I dislike the time outs...I only use Positive Parenting, which is not rewarding either. But banishing?
This is super advice. I never spank, I have twins so the one time I tapped a hiney the other one was right there letting me know I was wrong. I also can not raise my voice without the other twin mocking me. Makes for long days and fun times!
I just had to comment again, I really think more parents need to read this article and understand that they are the ones who need to child proof their home, keep the things away from a curious toddler instead of getting mad at them for touching things they don't want them too. I've seen so many parents get mad and yell at their toddlers for touching glass statues on coffee tables and such, I ask them why not just put the statue up where he can't reach it..problem solved. They look at me and actually say things like, no he needs to learn not to touch it. Crazy.
I never spanked my daughter, not once. My husband and I were beat as children and we vowed never to hit our kids. She is now almost 16 and is well behaved, healthy and respectful.
Length of punishments can be increased as the child ages and her memory improves, but it should never be excessive. Grounding a teenager for two weeks may be a good idea, but punishing a child younger than that for that long is just ridiculous.
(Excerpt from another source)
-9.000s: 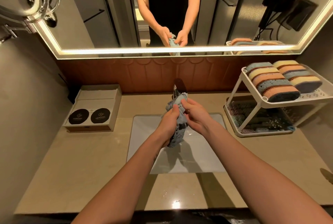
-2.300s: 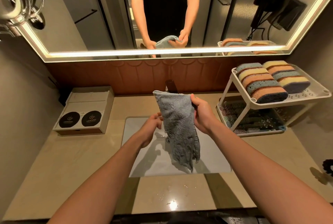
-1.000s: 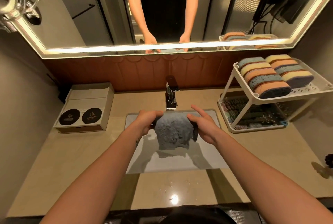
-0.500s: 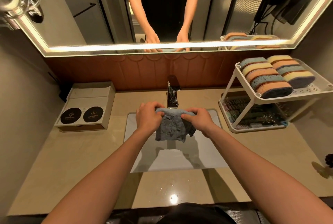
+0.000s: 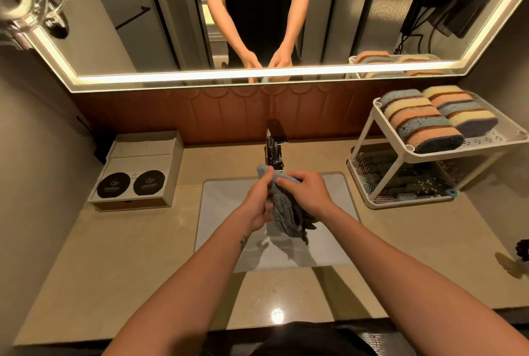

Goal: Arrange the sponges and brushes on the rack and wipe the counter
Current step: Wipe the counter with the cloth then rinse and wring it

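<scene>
A grey-blue cloth (image 5: 289,212) hangs bunched over the white sink (image 5: 223,201). My left hand (image 5: 259,202) grips its left side and my right hand (image 5: 307,194) grips its top right, both just below the faucet (image 5: 274,145). At the right stands a white two-tier rack (image 5: 423,156). Several coloured sponges (image 5: 423,119) lie in two rows on its top shelf. Brushes (image 5: 400,181) lie on the bottom shelf, partly hidden by the frame.
A beige counter (image 5: 114,255) surrounds the sink, with water drops near the front edge. A tissue box with two black round labels (image 5: 136,174) sits at the left. A dark small object (image 5: 522,249) sits at the right edge. A lit mirror hangs above.
The cloth was spread between both hands half a second ago; now my hands have come together and gathered it into a hanging bunch over the sink.
</scene>
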A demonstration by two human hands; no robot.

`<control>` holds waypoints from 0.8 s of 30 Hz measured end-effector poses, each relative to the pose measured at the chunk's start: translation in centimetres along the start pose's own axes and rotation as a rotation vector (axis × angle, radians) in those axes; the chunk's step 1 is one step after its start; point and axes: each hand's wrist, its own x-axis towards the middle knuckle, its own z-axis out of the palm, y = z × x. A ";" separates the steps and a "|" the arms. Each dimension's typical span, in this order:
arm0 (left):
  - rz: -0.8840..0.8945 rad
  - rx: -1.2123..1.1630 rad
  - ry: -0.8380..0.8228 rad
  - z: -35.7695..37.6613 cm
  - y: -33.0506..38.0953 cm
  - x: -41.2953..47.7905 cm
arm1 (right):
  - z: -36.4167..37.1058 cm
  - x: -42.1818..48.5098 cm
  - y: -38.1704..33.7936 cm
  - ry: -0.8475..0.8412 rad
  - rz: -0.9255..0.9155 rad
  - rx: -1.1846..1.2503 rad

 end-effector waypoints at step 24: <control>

The child will forget what was done wrong and not understand the punishment. The point of discipline is to teach, and if the child isn't learning, there's no point.
definitely agree with this; ESPECIALLY the fact that discipline times need to be kept short... a friend's mom has younger children and they'll stay in trouble for days or weeks, eventually not knowing what they did wrong (nor why it was wrong, which I think is very important). If you were to ask them what they did, they'd say "we made mommy mad". It really doesn't fix things at all...
Nice article. Sometimes being a parent is frustrating but spanking is only a release of our anger and frustration. It sure doesn't teach the kids anything except big people hurt when they hit.